Intro to Docker

by Bill Jellesma
2020-08-09 20:45:00

Intro

Containerization, specifically Docker, is an interesting beast. It is both complicated and simple, ugly in syntax yet beautiful in practice. Containerization is a practice that I just shrugged off as being too difficult and time consuming when it first showed up. Because when you're just playing around with side projects and you're the only one working on the project, why would you need it? I already have all of the dependencies on my machine. However, after working in the IT industry, I really see how it helps with the "It works on my machine" problem.

I see your value now

TL:DR

Docker is the lightweight and developer friendly version of using virtual machines.
Docker can automatically scale itself if it needs more resources.
Docker solves the "it works on my machine" problem.
I would leave Docker to packaging applications and still use my usual tools such as virtual environments for development.
Dockerhub is a great way to test and evaluate applications.

Virtual Machine Analogy

In the IT industry, you quickly find how important virtual machines, or VMs, are. Let's say that, up until now, you've been working with a third party contractor to develop a portal for employees. Up until now, that contractor's been writing all of their code on a Windows 10 machine but now, they're ready to deploy that code to the masses. Well, up until now, you've also had no more that a handful of people that connect to the Windows 10 machine; you'll now have all of the employees connecting to the machine. If you can put that app onto a Windows Server machine, that would be a lot more scalable and be able to handle several connections very easily. However, buying a server is costly so, instead, you can spin up a VM on another server and then just allocate some resources to the server. What's more is that if you find out that the resources you allocated weren't enough, you simply take down the VM, allocate more resources, and spin up the VM again. You can take snapshots of the VM so that, if the physical server crashes later on for some reason, like somebody spills hot coffee on the server (I didn't see a sign saying I couldn't), you can use that snapshot and restore the VM to another server. These two main advantages, portability and scaling, are two main advantages that we can also find in containerization.

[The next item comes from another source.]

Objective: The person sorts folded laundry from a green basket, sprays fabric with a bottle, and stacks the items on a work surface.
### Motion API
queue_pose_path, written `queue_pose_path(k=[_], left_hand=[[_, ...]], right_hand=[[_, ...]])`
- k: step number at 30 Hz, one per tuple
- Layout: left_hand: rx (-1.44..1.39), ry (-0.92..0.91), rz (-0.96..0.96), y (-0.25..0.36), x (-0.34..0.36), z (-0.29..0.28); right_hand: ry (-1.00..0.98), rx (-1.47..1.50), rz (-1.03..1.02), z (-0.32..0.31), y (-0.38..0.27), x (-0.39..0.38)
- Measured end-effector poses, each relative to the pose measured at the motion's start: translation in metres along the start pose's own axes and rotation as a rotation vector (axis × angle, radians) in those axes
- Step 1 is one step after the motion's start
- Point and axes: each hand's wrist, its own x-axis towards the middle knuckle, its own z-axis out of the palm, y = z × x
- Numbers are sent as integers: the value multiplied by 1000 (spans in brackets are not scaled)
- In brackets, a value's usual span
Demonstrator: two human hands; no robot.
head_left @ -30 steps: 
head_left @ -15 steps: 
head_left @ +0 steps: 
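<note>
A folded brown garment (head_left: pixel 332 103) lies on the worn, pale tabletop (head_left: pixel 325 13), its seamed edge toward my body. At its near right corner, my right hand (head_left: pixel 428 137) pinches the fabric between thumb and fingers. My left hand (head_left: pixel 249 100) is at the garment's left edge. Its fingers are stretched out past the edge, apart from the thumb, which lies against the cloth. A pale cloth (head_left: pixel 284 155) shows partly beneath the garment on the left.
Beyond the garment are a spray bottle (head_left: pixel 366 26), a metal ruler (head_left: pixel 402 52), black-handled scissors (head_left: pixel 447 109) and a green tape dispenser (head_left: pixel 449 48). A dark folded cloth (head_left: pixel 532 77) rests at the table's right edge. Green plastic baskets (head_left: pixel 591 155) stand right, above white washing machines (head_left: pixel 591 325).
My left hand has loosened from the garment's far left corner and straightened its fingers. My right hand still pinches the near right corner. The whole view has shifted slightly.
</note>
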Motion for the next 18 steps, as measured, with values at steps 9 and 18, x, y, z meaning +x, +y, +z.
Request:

What Containerization can do for you

Containerization is very similar to virtual machines in that it has solutions for portability and scaling. However, I like to think of VMs as more of an IT Admin's solution and containerization as more of a developer's solution. They have different architectures.

VM Architecture

As you can see VMs are a little more heavyweight as they have a separate OS that sit of top of a hypervisor, the controller of the VMs; conversely, containers are more lightweight because they're just the app and dependencies that sit on top of a container engine that will automatically allocated necessary resources from the Windows or Linux OS that it sits on. Because they are more lightweight, containers are also faster to spin up than a VM. VMs and containers both offer a secure sandbox environment for you but, because of the scope of these two technologies, VMs offer an OS that is partitioned from the host OS by the hypervisor whereas containers offer an application that is partitioned from the OS by the container engine. Just as VMs can take snapshots which can be ported to run on different servers, containers are ephemeral packages that can be ported as a whole environment to a different machine. Other developers looking at the project can download the container image, the small portable dockerfile/instruction for the application, and use that to build the container on their machine. Since the container engine will work to allocate the resources to run that application separately from the environment on that developer's computer, this eliminates the problem of "it works on my machine". Furthermore, since the container engine automatically allocates resources, we don't need to bring down the container and manually allocate resources like we do with VMs

Virtual Machines	Containers
Scalable. Need to manually allocate resources	Scalable. Automatically allocates resources.
Portable	Portable
Heavier (GB)	Lightweight (MB)
Slower to spin up and reallocate resources involved taking the VM offline	Faster to build and reallocation is done without taking the container down.
Storage is persistent in a VHD file	Storage is ephemeral but can be persistent if you add a volume

In Summary, both of these technologies are still very useful in their own circumstances. VMs are useful if you need an entire operating system to practice on or install a bunch of apps on. Containers are useful if you need to just run an app on your computer.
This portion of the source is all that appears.